In March 2000, appellant admitted that he violated the terms of his probation. The district court revoked his probation, executed the stayed 78-month sentence, and imposed the mandatory five-year conditional release term. Appellant petitioned for postconviction relief, arguing that the addition of the conditional release term violated his plea agreement and that he was entitled to either withdraw his guilty plea or modify his sentence. The postconviction court denied the petition after concluding that appellant was presumed to know that the conditional release term was mandatory and nonwaivable. Appellant challenges the postconviction court’s order denying his petition.
D E C I S I O N
We generally will not reverse a postconviction court’s decision absent an abuse of discretion. Dukes v. State, 621 N.W.2d 246, 251 (Minn. 2001). But the interpretation and enforcement of plea agreements present issues of law, which we review de novo. State v. Jumping Eagle, 620 N.W.2d 42, 43 (Minn. 2000).
A sentence for third-degree criminal sexual conduct must include a conditional release term. Minn. Stat. § 609.109, subd. 7(a) (1998). The application of the conditional release statute is mandatory and nonwaivable. State v. Humes, 581 N.W.2d 317, 319-20 (Minn. 1998); see also State v. Garcia, 582 N.W.2d 879, 881-82 (Minn. 1998) (defendant not entitled to specific performance of plea agreement that does not include required conditional release term because conditional release is mandatory and nonwaivable). A sentence that lacks the required conditional release term is unauthorized and may be corrected after sentencing. Humes, 581 N.W.2d at 321. But when the addition of the conditional release term increases a sentence beyond the upper limit of a court-accepted plea agreement, the sentencing court must either allow the plea to be withdrawn or modify the sentence so that the maximum period of incarceration does not exceed the upper limit of the plea agreement. Jumping Eagle, 620 N.W.2d at 45.
The facts in this case are nearly identical to those in Jumping Eagle, where a defendant pleaded guilty to criminal sexual conduct in exchange for probation and a stayed sentence. Id. at 43. As here, the defendant was not informed of the conditional release requirement until after he had violated the terms of his probation. Id. The only relevant difference between the cases is the date of the guilty plea: the defendant in Jumping Eagle pleaded guilty before the decisions in Humes and Garcia, and appellant pleaded guilty after those decisions.

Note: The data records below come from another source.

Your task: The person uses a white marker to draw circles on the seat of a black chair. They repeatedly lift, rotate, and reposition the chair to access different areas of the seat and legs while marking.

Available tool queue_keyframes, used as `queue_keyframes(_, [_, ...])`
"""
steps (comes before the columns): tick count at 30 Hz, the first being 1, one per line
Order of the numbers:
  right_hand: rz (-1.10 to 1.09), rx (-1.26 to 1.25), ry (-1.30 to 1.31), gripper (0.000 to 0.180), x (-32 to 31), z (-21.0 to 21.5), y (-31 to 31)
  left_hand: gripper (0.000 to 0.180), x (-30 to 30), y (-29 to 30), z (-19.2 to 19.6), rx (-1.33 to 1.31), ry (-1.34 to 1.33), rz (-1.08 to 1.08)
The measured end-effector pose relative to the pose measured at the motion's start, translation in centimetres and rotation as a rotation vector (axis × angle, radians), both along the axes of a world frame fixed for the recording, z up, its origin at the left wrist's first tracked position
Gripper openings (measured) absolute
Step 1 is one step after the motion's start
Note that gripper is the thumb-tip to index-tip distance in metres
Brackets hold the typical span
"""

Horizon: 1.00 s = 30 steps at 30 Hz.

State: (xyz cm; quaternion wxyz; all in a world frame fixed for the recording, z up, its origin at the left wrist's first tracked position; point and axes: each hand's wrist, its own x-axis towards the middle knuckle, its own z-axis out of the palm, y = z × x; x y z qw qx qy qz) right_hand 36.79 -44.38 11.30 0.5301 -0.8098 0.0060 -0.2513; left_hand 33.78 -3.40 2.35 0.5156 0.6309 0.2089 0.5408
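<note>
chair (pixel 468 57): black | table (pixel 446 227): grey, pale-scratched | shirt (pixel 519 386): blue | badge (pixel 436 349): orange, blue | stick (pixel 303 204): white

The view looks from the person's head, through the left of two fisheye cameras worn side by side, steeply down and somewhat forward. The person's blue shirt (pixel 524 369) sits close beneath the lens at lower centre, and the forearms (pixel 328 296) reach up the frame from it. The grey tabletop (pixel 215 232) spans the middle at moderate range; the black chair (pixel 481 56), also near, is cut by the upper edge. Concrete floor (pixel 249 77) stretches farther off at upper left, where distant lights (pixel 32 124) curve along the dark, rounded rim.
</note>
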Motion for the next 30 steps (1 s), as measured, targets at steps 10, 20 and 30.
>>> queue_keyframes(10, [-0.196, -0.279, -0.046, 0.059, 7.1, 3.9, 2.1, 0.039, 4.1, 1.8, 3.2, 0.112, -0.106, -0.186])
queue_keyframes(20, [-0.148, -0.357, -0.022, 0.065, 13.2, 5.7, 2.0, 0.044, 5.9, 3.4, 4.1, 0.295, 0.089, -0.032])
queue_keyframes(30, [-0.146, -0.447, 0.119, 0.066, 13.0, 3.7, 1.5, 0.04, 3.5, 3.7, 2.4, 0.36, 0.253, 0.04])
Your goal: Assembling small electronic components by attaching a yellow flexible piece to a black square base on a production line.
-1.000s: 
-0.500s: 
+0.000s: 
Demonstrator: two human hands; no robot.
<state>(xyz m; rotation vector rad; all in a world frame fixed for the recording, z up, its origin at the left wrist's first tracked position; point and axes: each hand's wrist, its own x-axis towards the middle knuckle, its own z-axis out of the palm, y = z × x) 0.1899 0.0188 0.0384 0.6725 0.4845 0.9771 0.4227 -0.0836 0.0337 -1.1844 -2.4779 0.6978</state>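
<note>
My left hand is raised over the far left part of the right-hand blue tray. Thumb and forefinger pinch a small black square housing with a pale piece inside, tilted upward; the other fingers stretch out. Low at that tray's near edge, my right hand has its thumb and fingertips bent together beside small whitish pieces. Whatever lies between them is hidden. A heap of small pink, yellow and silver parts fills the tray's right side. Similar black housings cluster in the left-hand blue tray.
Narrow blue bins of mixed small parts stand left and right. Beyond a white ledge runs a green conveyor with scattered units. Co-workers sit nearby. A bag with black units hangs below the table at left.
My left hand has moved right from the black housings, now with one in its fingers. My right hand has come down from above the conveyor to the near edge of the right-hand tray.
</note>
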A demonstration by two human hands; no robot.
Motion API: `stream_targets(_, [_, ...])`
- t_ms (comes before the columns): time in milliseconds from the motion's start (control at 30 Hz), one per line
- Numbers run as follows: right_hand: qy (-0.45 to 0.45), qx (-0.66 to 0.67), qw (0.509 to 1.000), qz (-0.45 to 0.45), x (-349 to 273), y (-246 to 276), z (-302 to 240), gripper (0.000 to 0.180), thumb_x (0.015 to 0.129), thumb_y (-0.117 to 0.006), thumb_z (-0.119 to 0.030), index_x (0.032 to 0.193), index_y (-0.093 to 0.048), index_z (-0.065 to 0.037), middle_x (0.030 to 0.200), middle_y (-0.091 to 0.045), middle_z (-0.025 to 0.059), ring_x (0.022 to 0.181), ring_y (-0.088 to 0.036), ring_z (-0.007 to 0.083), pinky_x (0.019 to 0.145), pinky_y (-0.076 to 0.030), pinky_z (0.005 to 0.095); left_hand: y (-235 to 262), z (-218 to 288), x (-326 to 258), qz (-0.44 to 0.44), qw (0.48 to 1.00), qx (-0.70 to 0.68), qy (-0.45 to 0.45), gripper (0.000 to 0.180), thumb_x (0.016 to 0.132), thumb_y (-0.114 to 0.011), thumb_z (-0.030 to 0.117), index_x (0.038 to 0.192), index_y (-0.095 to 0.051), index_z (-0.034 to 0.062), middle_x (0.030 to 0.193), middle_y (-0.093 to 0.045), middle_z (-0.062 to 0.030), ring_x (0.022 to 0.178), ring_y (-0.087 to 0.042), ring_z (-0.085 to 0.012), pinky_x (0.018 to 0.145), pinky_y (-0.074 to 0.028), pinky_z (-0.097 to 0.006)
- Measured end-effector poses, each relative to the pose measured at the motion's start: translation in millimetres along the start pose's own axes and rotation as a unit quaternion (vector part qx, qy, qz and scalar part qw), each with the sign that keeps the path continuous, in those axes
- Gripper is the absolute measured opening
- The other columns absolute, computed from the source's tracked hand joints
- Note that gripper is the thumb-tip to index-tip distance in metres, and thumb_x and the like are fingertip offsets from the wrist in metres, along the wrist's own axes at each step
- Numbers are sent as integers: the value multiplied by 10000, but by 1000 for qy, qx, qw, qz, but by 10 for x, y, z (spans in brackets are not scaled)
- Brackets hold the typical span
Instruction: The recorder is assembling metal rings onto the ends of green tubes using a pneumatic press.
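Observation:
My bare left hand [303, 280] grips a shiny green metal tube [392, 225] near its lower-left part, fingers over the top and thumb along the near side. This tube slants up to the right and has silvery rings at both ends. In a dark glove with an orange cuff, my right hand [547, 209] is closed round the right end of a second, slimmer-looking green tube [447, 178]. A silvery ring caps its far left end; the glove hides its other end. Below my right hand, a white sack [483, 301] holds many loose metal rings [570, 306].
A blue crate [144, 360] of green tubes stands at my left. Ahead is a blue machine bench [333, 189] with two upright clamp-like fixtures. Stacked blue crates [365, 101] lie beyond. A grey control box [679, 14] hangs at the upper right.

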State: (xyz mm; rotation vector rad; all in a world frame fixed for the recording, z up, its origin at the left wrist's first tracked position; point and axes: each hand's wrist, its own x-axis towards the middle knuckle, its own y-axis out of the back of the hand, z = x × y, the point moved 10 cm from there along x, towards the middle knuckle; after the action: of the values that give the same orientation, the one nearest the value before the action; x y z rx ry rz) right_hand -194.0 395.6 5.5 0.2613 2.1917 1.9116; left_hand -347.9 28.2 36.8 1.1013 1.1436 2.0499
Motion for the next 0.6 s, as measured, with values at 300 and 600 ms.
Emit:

Relying on State v. Calmes, 632 N.W.2d 641 (Minn. 2001), the postconviction court concluded that Jumping Eagle was inapplicable. In Calmes, the court held that a defendant’s due process rights were not violated when his sentence was modified to include a conditional release term because the defendant “knew or should have known that the conditional release term was mandatory.” Id. at 643. The court stated:
[B]ecause citizens are presumed to know the law, State v. King, 257 N.W.2d 693, 697-98 (Minn. 1977), once this court issued its decisions in Humes and Garcia holding that the conditional release term * * * was mandatory and nonwaivable, Calmes could not have developed a reasonable crystallized expectation of finality in a sentence that did not include a mandatory and nonwaivable condition.
Id. at 648. Similarly, the district court reasoned that appellant was presumed to know that the conditional release term was mandatory and nonwaivable because he pleaded guilty after the decisions in Humes and Garcia. We disagree.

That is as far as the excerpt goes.